HYATTSVILLE – Bike lovers in Hyattsville may have reason to rejoice as the city now considers hosting two different bikes shares as nearby University Park signs on to mBike.
Although the installation of Capital Bikeshare stations is a little less than a year away in Hyattsville, the city’s council is considering also buying into the mBike system currently used in College Park and, now, University Park.
Just last month, on May 19, the Town of University Park held a site launch to celebrate the expansion of the mBike system in tandem with the City of College Park, the University of Maryland and Zagster, Inc.
Now, Hyattsville is also considering signing on to College Park’s contract with Zagster to bring mBike to the “world within walking distance.”
“This isn’t just about providing bikes,” said Hyattsville Mayor Candace Hollingsworth. “This is to be able to connect the commercial activity in our area.”

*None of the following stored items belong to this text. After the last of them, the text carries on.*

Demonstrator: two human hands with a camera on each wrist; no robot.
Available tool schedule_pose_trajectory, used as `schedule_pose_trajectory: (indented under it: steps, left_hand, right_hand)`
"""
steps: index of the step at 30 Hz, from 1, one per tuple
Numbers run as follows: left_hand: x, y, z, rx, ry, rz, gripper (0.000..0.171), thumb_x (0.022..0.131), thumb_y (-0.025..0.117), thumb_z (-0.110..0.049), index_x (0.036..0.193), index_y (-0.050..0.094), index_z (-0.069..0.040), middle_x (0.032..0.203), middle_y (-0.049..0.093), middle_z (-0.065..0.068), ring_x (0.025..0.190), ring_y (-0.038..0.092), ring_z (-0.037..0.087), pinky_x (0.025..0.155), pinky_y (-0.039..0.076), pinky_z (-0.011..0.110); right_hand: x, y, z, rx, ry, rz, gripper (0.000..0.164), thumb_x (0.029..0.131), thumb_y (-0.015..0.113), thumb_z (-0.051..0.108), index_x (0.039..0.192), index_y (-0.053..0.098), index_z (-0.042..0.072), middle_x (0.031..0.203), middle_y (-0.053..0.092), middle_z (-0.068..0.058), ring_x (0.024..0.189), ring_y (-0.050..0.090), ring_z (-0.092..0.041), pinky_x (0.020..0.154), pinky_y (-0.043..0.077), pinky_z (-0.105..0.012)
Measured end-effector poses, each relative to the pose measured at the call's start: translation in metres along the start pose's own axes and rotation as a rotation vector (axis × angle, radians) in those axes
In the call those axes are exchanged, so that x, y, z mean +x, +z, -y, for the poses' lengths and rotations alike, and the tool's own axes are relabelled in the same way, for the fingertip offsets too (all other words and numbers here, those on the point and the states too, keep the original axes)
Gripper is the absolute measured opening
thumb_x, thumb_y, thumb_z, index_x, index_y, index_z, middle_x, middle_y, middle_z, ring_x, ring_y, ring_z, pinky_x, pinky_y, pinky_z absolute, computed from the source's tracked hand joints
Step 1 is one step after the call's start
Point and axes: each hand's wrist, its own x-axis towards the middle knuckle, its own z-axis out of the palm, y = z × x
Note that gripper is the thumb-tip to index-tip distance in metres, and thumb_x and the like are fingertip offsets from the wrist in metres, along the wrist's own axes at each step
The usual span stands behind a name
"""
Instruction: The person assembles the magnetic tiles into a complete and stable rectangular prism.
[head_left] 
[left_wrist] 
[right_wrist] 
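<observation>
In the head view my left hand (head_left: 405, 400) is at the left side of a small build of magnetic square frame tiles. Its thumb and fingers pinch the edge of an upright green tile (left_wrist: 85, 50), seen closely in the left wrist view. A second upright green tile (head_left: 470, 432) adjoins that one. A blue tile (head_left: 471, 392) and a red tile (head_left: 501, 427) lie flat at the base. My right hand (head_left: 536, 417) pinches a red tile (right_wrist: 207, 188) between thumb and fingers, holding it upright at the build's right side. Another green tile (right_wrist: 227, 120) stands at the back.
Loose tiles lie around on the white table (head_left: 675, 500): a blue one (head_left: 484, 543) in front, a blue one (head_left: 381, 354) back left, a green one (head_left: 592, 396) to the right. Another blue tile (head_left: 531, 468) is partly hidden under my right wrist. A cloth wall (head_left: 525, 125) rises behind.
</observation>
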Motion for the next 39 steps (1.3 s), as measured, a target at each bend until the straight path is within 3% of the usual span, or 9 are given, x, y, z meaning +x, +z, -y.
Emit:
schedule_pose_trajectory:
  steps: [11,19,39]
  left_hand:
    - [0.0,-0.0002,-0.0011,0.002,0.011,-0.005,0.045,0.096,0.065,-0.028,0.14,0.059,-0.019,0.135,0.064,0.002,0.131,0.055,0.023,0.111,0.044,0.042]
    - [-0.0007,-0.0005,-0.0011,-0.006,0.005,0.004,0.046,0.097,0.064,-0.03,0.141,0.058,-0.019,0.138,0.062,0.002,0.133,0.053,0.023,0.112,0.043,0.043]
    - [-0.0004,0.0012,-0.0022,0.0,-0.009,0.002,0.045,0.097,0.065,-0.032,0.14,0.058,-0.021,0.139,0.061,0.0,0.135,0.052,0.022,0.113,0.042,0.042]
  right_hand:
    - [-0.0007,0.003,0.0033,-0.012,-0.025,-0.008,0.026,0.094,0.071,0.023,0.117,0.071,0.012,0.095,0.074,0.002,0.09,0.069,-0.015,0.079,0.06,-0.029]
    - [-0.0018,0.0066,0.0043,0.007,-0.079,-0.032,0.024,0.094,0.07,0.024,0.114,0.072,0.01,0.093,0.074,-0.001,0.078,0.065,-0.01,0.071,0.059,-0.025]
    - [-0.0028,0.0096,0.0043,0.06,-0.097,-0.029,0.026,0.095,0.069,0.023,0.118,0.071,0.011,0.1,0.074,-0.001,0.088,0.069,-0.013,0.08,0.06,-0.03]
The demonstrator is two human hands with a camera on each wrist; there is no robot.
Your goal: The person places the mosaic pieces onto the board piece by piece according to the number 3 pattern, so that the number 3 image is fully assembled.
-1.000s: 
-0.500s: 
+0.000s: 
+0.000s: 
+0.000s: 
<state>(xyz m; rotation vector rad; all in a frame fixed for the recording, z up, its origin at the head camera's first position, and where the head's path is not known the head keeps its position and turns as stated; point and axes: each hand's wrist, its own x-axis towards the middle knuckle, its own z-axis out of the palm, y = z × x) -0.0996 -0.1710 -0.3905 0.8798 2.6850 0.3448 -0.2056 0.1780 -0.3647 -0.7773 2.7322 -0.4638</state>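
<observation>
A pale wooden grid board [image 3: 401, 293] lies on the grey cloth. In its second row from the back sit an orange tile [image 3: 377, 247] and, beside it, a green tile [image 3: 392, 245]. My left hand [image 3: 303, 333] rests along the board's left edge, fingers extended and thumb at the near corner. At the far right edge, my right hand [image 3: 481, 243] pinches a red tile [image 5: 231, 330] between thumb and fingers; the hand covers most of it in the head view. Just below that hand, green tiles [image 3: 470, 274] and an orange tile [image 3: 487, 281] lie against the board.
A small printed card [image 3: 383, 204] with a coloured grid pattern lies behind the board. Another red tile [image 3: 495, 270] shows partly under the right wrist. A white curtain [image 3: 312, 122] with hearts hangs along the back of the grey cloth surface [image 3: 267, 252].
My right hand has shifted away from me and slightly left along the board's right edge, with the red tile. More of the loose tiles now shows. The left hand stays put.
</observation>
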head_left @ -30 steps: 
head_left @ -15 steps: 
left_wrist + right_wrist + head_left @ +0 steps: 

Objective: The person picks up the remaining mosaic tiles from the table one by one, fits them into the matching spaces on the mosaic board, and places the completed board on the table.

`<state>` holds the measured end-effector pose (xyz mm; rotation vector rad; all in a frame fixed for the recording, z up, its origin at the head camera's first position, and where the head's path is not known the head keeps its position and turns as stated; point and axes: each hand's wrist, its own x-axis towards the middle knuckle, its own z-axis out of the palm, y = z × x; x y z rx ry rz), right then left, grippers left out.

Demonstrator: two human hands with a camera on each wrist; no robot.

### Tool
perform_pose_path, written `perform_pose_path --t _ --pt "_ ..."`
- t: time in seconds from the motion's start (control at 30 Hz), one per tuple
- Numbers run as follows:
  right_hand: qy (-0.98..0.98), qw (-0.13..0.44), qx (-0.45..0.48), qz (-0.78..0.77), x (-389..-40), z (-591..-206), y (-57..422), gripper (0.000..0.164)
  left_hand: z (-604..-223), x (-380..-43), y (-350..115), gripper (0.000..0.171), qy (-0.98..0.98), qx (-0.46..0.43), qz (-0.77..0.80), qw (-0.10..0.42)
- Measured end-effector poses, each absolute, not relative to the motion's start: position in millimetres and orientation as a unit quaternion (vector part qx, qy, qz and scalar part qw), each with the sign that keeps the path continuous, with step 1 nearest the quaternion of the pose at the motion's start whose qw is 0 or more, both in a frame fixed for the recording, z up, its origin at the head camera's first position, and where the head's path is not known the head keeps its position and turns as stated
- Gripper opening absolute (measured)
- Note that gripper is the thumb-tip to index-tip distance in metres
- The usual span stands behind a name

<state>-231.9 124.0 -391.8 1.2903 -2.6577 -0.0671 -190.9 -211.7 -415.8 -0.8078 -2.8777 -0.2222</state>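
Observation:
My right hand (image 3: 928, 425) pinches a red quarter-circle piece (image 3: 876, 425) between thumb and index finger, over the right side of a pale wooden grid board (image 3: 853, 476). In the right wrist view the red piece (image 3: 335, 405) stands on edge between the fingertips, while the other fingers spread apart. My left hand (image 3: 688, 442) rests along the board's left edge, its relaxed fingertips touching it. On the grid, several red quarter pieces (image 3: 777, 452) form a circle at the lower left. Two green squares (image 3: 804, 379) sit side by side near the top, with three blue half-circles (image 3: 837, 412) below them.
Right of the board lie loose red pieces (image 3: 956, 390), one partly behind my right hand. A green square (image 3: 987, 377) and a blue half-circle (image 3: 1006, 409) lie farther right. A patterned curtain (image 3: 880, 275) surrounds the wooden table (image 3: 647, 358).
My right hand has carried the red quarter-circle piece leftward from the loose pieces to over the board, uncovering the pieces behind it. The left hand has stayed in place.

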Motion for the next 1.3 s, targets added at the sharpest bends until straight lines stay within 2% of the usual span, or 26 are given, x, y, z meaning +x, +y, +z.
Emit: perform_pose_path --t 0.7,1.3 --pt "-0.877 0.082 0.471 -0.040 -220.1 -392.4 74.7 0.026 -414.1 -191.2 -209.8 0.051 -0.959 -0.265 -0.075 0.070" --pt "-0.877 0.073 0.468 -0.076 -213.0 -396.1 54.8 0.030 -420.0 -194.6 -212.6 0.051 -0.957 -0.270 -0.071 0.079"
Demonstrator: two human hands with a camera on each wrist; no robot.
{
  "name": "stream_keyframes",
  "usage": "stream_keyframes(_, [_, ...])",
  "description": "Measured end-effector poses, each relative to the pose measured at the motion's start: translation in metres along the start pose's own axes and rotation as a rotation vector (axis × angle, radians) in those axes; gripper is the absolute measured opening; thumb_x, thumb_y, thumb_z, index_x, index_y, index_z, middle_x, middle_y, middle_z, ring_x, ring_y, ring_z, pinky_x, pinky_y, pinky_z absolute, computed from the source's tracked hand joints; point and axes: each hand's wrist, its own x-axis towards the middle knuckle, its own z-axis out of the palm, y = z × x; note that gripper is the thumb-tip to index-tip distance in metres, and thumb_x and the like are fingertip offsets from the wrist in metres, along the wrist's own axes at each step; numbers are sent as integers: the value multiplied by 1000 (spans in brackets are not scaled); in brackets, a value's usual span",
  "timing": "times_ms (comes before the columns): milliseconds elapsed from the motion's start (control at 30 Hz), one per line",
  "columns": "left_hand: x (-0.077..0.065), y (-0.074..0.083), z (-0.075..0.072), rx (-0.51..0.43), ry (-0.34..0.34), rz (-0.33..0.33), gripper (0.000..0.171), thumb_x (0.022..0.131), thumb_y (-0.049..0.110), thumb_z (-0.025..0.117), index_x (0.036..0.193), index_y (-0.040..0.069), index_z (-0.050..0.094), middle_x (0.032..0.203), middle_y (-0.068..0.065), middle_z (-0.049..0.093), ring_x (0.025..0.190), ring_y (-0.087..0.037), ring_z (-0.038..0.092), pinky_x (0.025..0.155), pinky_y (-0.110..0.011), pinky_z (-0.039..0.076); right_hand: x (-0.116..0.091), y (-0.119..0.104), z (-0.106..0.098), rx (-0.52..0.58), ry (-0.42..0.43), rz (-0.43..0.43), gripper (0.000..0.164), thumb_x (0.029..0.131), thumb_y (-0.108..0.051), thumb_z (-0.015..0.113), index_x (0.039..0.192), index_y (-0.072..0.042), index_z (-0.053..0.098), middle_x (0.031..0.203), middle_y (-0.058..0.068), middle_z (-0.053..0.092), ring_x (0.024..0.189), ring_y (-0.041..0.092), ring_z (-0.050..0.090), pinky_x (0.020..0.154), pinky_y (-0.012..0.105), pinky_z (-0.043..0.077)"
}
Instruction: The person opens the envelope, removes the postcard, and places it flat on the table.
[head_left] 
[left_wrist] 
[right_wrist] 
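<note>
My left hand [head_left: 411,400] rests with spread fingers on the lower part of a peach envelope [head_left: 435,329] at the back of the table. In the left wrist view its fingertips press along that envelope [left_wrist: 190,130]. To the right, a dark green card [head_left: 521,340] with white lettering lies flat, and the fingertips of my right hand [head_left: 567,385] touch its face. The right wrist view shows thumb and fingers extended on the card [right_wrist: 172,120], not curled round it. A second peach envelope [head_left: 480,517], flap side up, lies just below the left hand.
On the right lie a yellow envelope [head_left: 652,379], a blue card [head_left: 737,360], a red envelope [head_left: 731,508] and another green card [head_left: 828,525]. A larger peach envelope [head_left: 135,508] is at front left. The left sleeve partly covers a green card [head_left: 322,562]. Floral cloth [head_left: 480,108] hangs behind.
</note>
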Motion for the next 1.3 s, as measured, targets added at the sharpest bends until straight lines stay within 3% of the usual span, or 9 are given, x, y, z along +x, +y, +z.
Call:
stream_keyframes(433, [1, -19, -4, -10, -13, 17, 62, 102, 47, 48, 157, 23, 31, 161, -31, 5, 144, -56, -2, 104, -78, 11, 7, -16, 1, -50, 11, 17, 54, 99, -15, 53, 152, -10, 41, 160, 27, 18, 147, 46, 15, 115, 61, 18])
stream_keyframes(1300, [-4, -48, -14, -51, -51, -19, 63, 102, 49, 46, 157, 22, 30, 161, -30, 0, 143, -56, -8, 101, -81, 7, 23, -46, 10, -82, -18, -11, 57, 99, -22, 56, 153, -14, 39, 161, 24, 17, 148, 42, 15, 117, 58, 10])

The proposal was before the council on June 5 as a discussion item where the council debated the merits of signing onto a bike share program on a trial basis. Jim Chandler, the city’s assistant administrator, said Hyattsville had the opportunity to enter into a Memorandum of Understanding (MOU) with College Park to “piggy back” onto the city’s agreement with Zagster.
Chandler said mBike is different from Capital Bikeshare, which is expected in the city next spring through a Prince George’s countywide installation, in that mBike is an ownership-based system where the city would have to buy the bikes.
The city set aside funds in its budget, as one of the council’s priorities, to pay for such an installation. At the same time, Chandler said College Park, through the MOU, would also assist heavily in covering the costs.
“The City of College Park is agreeable to extending the balance of a grant that they have to pay a sizable portion of the total cost for bringing a system to Hyattsville over a 20-22 month period,” Chandler said.
That grant balance totals $92,000, which is a large percentage of the estimated $160,535 it would cost to launch a 22-month beta of the mBike system. Hyattsville would have to pay approximately $68,000 to cover the rest of the costs for a 40-bike system with four stations. If the council approves the MOU, installation would take up to 60 days.
The duration of the trial period is capped at 20-22 months based on College Park’s contract with Zagster, which would end in June 2019. After that period, Hyattsville would then have the choice of continuing with the bike share company to the tune of $207,000 for a 36-month lease term or abandoning the system and turning the bikes over to the University of Maryland. The life cycle of the bikes is three years.
“The costs at this point are non-negotiable. College Park has offered us a very generous grant to pay a sizable portion. I don’t believe we’re going to see a better deal than what’s in front of you today,” Chandler said.
Hollingsworth pointed out the cost differences between the two bike share companies, noting that mBike is more expensive than Capital Bikeshare and that for one the costs are capital while for the other they are operational.
Still, she said, the money would not only be used to bring mBike to the city, but to also connect Hyattsville with the towns and cities to the north, effectively connecting the commercial corridor and bringing consumers down to Hyattsville.
“Capital Bikeshare, when it is implemented, because we are part of the first phase, that will be primarily south to north traffic. As in from D.C to here,” she said. “And that expands the market tremendously but there is also a market north of us.”
She said the city is in at an “odd but interesting position” where it has the opportunity to see how both bike share programs function without outrageous costs to the city.
At the same time, some members of the council said they are hesitant to buy into both systems, especially considering the costs of mBike.
Edouard Haba, the council’s president, said he is not completely sold on buying into mBike when the county is so close to bringing Capital Bikeshare to the area.
“It’s not a surprise to anyone about how I feel and think about the two-bike share system,” he said. “I’m still not sold on the fiscal responsibility or fiscal viability of these options here – spending $75,000 just to test something out when we know that in a matter of eight months, the less expensive systems will be in the city.”
Haba pointed out that Capital Bikeshare will extend into College Park and more northern areas of the county soon after the initial implementation in Hyattsville and said he did not feel it was wise for the city to spend money on a second system to do the same thing.
In contrast, Councilman Thomas Wright said he thinks the contract with mBike is a good opportunity that is “not a super high investment.”
“I mean, we’ve paid more money for surveys and this way we’re getting actual data to be collected,” he said.
Councilwoman Shani Warner she is eager to move forward with the mBike contract, though she said, she wishes “everything was Capital Bikeshare” and that the city did not have to choose to contract with two competing systems. However, she thinks the investment is worth it.
“Strengthening the ties between our community and this major, nearby research institution, I think, is so crucial to the future of Hyattsville and the quality of life in Hyattsville,” she said.